Prima di tutto mi ha insegnato a creare il giusto equilibrio tra persona e professionista, e a far sì che siano belli sia l'uno che l'altro. La cucina non deve essere un motivo di vita, ma un modo di esprimersi: lui si è formato culturalmente come persona, prima che come cuoco. Tutto scaturisce dalla curiosità. Poi mi ha spronato a ricordare le origini. La polenta e il baccalà, ad esempio: un piatto della mia terra, il Veneto, che ho trasformato in un Cannolo croccante di polenta ripieno di baccalà mantecato.
Cos'è cambiato da quando ha aperto Daniel, nella sua cucina e nella sua vita?
Quando da chef diventi uno chef-imprenditore cambia tutto. Non è facile capire quale ruolo mantenere: vedo i miei piatti in una veste diversa, devo calibrare pensieri e atteggiamenti. Ma è inutile sottolineare che è difficile, lo sono tutti i lavori, e guardare in negativo rende tutto negativo. I momenti duri ci saranno sempre, lo sconforto è inevitabile, ma la difficoltà è anche uno stimolo a tirare fuori il coraggio.
E com'è guidare una brigata di cucina?
Dire che "non ci sono più i ragazzi di una volta" è una frase fatta. Bisogna bypassare la prima impressione, e stimolarli a dovere, rendendoli partecipi del nostro mestiere e stimolando la curiosità. Loro, invece, non devono stancarsi mai di chiedere.
Abbiamo incontrato Canzian a una delle cene dell'Ambasciata Culinaria del Perù, l'evento organizzato al suo ristorante in cui ha organizzato cene a quattro mani insieme ad alcuni dei migliori chef peruviani.
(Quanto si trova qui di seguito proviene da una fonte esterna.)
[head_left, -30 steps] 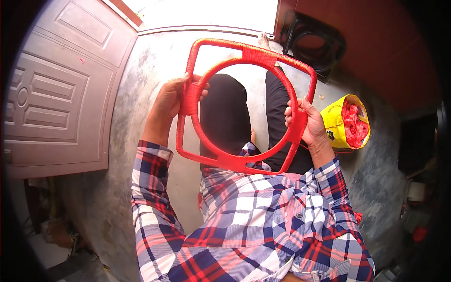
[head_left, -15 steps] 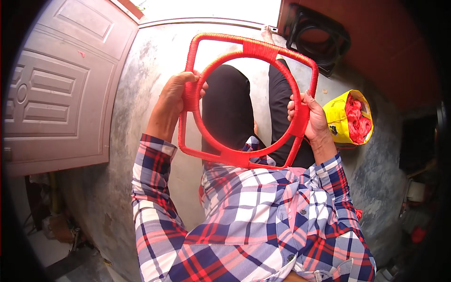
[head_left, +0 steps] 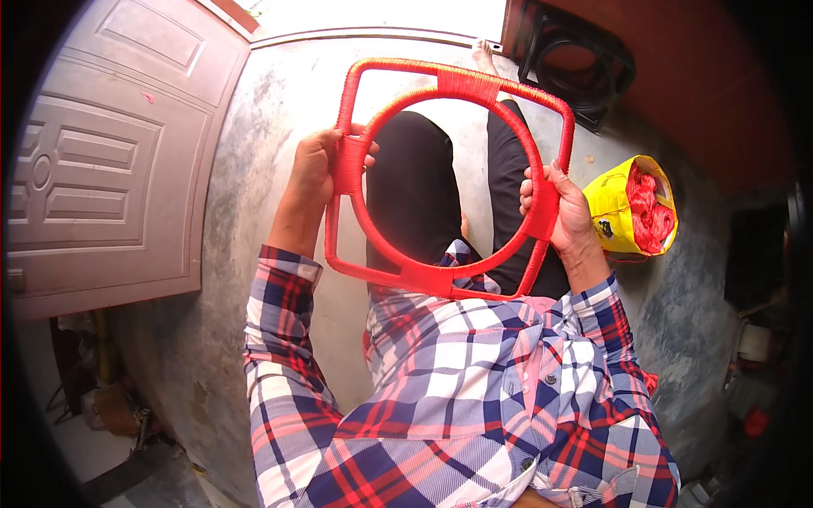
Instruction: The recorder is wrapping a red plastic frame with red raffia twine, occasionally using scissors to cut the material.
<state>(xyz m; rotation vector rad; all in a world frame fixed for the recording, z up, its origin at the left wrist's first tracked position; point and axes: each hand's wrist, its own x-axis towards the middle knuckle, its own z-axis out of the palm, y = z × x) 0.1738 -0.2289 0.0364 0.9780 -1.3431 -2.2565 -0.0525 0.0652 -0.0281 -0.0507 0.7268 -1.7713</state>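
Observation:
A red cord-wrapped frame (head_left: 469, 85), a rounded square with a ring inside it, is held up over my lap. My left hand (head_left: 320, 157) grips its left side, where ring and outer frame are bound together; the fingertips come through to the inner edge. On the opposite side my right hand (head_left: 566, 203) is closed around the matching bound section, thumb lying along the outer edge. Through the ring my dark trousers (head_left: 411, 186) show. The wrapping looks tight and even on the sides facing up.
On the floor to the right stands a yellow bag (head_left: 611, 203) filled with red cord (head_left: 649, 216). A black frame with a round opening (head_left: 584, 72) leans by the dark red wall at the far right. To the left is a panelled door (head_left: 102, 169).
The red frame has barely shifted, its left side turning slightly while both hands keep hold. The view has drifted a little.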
Nei discorsi dello chef ritorna spesso la parola curiosità, che in questi giorni si sta concentrando proprio sul paese sudamericano.
Cosa le ha lasciato quest'esperienza?
Gioia, soprattutto. E voglia di andarci: partirò a metà ottobre. Gli scambi culturali per uno chef sono fondamentali. Ho scoperto tantissimi ingredienti. Ad esempio il charapita, un peperoncino amazzonico piccolissimo che, ad esempio, è perfetto negli spaghetti aglio e olio.
E quali altri paesi la stanno interessando, al momento?
India, Corea, Vietnam, tutta la zona orientale. Ma se mai riuscissi a prendermi un periodo sabbatico lo farei in Italia, prendendomi un mese per ogni regione, lavorando dagli amici cuochi e assaporando tutti i territori.